Multiplayer is the most complete and consistent part of Black Ops 7. The movement system blends sliding, diving, omnidirectional traversal, and the new Wall Jump into something fast and responsive. The 2035 aesthetic gives gear and maps a clean and vibrant identity, and visual clarity is strong throughout matches.

Black Ops 7 launches with the largest set of 6v6 maps in franchise history, including a healthy mix of new locations and returning favorites. Loadout building is more flexible this year, with Perks more clearly defined and new Hybrid Specialties combining two perk categories. The Overclock system allows equipment, Field Upgrades, and Scorestreaks to improve through use, adding a small but noticeable sense of progression.

There are nine core modes and eight hardcore variants at launch, including the new Overload mode and Skirmish, a wild 20v20 experience with fast redeploys, vehicles, wingsuits, and rapidly changing capture points. For players who love larger player count Ground War modes, Skirmish is a highlight.

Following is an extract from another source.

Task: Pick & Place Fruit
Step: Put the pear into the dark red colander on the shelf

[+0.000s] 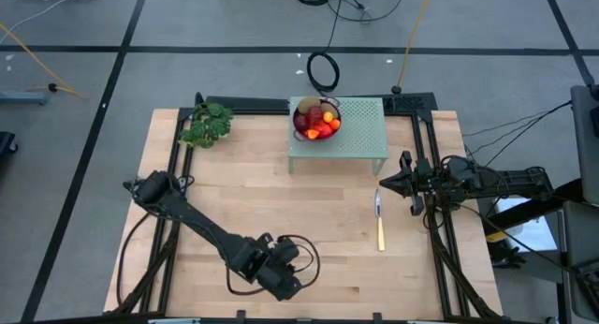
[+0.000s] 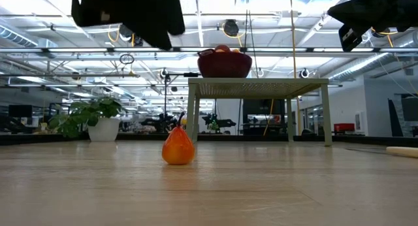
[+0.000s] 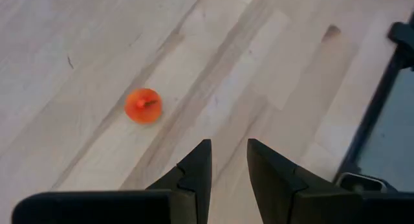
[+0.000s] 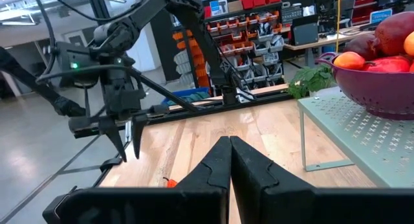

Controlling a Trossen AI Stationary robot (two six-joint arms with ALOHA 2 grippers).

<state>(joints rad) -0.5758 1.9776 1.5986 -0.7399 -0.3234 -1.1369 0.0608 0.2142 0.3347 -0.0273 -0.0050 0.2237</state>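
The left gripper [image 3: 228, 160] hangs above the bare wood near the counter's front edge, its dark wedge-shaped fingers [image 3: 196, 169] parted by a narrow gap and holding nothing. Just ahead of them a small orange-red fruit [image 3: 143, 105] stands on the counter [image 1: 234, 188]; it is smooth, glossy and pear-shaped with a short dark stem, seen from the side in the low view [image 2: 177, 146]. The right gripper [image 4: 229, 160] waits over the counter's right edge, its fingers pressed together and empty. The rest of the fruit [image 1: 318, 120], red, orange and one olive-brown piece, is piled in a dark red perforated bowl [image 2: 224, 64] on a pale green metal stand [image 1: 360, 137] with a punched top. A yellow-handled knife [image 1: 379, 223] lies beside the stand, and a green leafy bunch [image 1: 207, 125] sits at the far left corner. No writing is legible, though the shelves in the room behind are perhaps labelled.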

Progression System: The Most Layered in Call of Duty History

Progression spans the entire game, with players leveling from 1 to 55 across all modes. After reaching the cap, they enter a ten-tier Prestige ladder, with exclusive cosmetics and permanent unlock tokens awarded at each tier. Weapons also have their own level paths and prestige tracks, with unique camos unlocked across every mode.

Players and weapons earn XP across every mode, including Dead Ops Arcade 4 and the co-op campaign. The Endgame combat rating progression and in-game Overclock system add to the depth of the experience.

Conclusion: A Massive, Ambitious Package That Mostly Comes Together

Call of Duty: Black Ops 7 is enormous and fun, even if much of it is familiar. Zombies is expansive and inventive, Multiplayer is polished and competitive, and Endgame is freeing, fun, and promising. The progression systems are the most layered the series has ever offered, and the overall mobility and gameplay fluidity benefit from meaningful Omnimovement upgrades.

On PC and PS5, the game runs smoothly with strong optimization, fast loading, and stable online performance across most modes, although the campaign occasionally suffers from freezing and enemy animation stutters.

The weak point of the package is the campaign, with its always-online structure, mismatched plotting, and loot-focused arcade mechanics preventing it from reaching the narrative or emotional heights expected of a Call of Duty story. Its aim at being personal ended up feeling too small, and as a result, its bold ideas are not fully capitalized on.

Black Ops 7 is ambitious, feature-packed, and often enjoyable, but a bit uneven. It offers more content than any Call of Duty before it, most of it adequate, some great, and some not so much. Players who love traditional multiplayer or enjoy bouncing between modes will find huge value and variety. Those looking for a cohesive narrative or a more focused identity may be left wanting.